|20% to 25% of queries are new each day|
From Udi Manber - VP of Engineering at Google
Here's a fascinating bit of information, taken from Udi Manber's recent talk at Supernova - "Search is a Hard Problem". Udi is Google's VP of Engineering
That is pretty mind blowing when you think about the challenge it implies to all search engines. And here we sit, all focused on those high volume searches!
The article has some other interesting points, but this one just jumped out. Thanks to Barry Schwartz at SearchEngineLand for [url=http://searchengineland.com/070622-085337.php]tipping us off to the ReadWriteWeb article. [readwriteweb.com]
It's pretty easy from where we sit to criticize Google (or Ask, Yahoo, MSN, whoever), but that's often like being a Monday morning quarterback. I've had my hand in some corporate "Knowledge Base" search and also site search for large domains. That alone has been enough to give me great respect for what it takes.
And just imagine trying to coordinate all those PhDs and other engineers! That first page of ten search results looks like such a simple thing, but what must go on behind the scenes to create it. Sheesh!
This talk by Udi Manber reminds me of another paper from Googler Anna Lynn Patterson, Why Writing Your Own Search Engine is Hard [acmqueue.com].
|20 to 25% of the queries we see today, we have never seen before |
That just seems like an astonishingly high percentage.
I'm trying to wrap my head around what a number like that means when it comes to writing content. Of course some of those new queries will be related to current events in the news. But that probably leaves more than a few that relate to existing content on the web.
How to capture those?
In order to make sense of that number, I have to think that it's 25% with each search term weighted as 1, and not counted however many times they see for those particluar words. What I'm thinking is this -- even if a query is seen 1 billion times in a day, it's still just one query.
I don't know that there's any specific approach to target those search terms, except for the same things you would do to attract long tail terms and watch your logs for remarkably new hits.
A high percentage of these new queries are probably the obscure terms or the long tails created by various keyword combinations, new domains and names, etc.
Every other day when I check something in the SERPs and run into trouble I also check some unlikely combinations that have little or no meaning, or perhaps no value to any user or webmaster.
Since the SERPs are weighed based on word order, number of words, if you add a non-competitive word in front, in the middle or in the back of a competitive phrase, you'll get a control group which will help you pinpoint the problems.
Out of 10 searches I make for SEO, 9 are like this.

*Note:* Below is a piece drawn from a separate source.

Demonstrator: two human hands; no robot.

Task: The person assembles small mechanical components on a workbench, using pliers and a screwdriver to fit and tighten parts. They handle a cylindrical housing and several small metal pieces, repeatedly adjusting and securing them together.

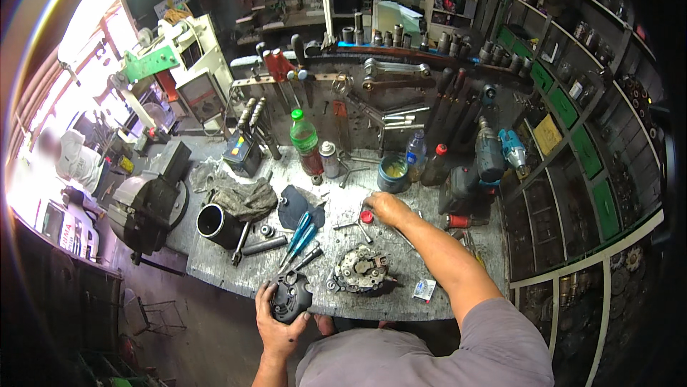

On the other hand, when I just do a simple web search, I often get results so bad that I need to make it so obscure, so long, so detailed that it don't direct me to the first spammy forum. I mostly make technical related searches. While three years back copy pasting an error message I've never seen before or entering just the keywords, phrases would get me relevant results and solutions, nowadays it's increasingly harder to dig deep into on-topic discussions and technical advice. Because trusted comes first ( too generic ), spammy comes second ( no info ), official comes third ( sometimes helps, sometimes doesn't )...
So yes, I can imagine that at LEAST 20-25% of every search is brand new.
The work of half a million "SEOs" in an increasingly over-populated and filtered market, and Google - with every update - inching closer to become a generic directory instead of the expert SE it was before. Let them steer away from that path as soon as they find the balance to do so.
Perhaps the best way to understand the difficulty of Google's problem is to interview for a job there. I've done so several times, but have had no luck so far, largely because my degree isn't in computer science - all of my programming is self-taught.
Computer science isn't really about programming, but is more a branch of mathematics in which one calculates the time and memory required to perform calculations involving very large data sets.
Software engineering, for the most part, is quite unrelated to that; it has been very rare in my twenty-year career that I've had to employ algorithm analysis in my work.
But Google, unlike the vast majority of software companies, has to deal with enormous data sets for just about everything it does.
Typical interview questions involve figuring out how to do things when the data won't all fit in memory, or how to distribute a problem across thousands of computers in a way that the load is shared equally by each.
To understand Google's computational problem: for any search engine to do its work, it has to store the entire World Wide Web on its internal hard drives, and analyze the lot of it for the answer to each query it gets.